To do:
In the listing below, the lines starting at the line with "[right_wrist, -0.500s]" and ending at the line with "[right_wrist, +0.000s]" are to be output verbatim. Images stay out of the copy.

Information shown:

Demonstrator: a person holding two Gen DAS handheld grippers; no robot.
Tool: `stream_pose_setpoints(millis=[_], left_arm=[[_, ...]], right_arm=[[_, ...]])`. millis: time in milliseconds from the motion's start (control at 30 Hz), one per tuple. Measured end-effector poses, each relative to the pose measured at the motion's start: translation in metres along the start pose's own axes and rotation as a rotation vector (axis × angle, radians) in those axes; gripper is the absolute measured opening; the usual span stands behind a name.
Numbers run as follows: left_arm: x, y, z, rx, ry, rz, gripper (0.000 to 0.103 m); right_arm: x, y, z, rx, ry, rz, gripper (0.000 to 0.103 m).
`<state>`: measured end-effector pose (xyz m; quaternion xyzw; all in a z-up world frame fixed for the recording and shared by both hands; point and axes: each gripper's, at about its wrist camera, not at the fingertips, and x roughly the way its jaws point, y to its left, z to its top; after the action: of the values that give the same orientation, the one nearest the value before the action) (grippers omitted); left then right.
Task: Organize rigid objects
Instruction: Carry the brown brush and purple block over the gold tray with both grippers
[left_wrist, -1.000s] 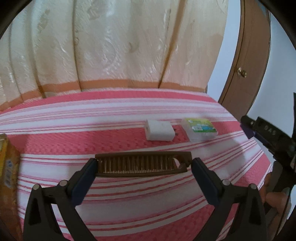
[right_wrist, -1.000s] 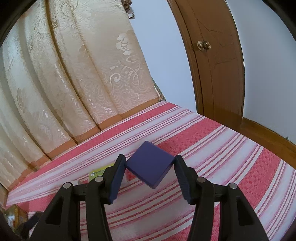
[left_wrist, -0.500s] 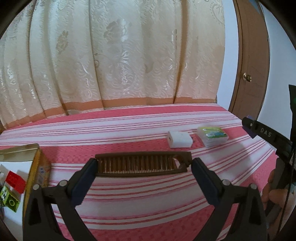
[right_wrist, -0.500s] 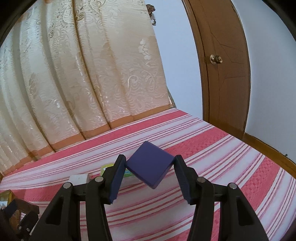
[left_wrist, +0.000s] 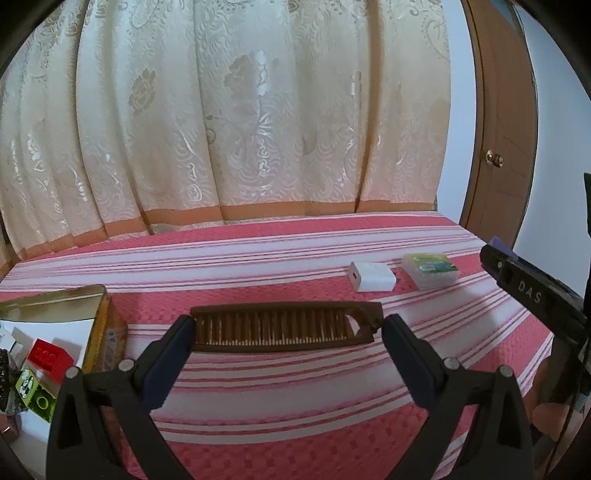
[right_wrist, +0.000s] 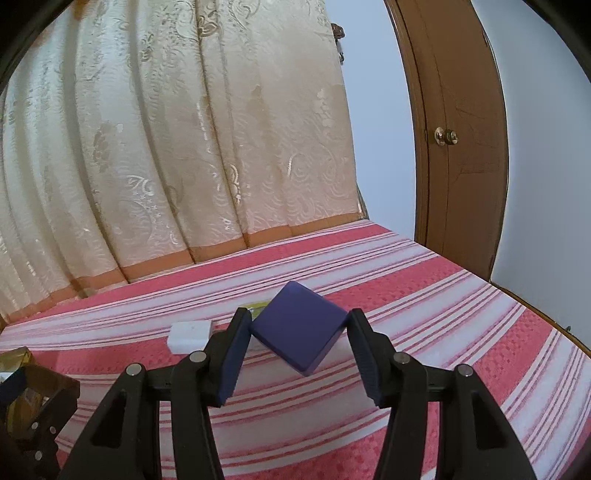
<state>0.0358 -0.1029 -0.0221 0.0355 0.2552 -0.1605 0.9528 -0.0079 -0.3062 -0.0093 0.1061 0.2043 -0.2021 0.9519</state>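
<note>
The left tool (left_wrist: 287, 328) pinches a brown comb (left_wrist: 284, 326) only by its two ends, held above the striped bed (left_wrist: 295, 413); I think the comb could swing or slip out if the tool tilts on the way to the tin box (left_wrist: 74, 306) at the left. The right tool (right_wrist: 294, 332) grips a blue square block (right_wrist: 297, 326) corner to corner, a hold that may let it rotate and fall. Only the left view shows the box with a red brick (left_wrist: 50, 358) inside; the right view shows the block, and hides most of the green-labelled case (left_wrist: 430, 269) behind it; the white charger (left_wrist: 371, 281) lies just beside this case.
</note>
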Motion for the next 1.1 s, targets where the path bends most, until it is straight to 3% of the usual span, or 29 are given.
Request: stream_pose_setpoints(millis=[567,1100], left_arm=[[-0.028,0.016,-0.008,0.004,-0.041,-0.020,0.101],[-0.061,0.050,-0.006,-0.029,-0.085,-0.006,0.101]], right_arm=[[-0.041,0.030,-0.019,-0.005,-0.062,0.028,0.056],[-0.056,0.067,-0.031,0.029,-0.031,0.091,0.056]])
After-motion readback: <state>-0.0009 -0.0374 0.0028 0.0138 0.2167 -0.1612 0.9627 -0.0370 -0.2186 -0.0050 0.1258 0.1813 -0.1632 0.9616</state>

Your response:
[right_wrist, -0.500s] 
[left_wrist, +0.000s] 
[right_wrist, +0.000s] 

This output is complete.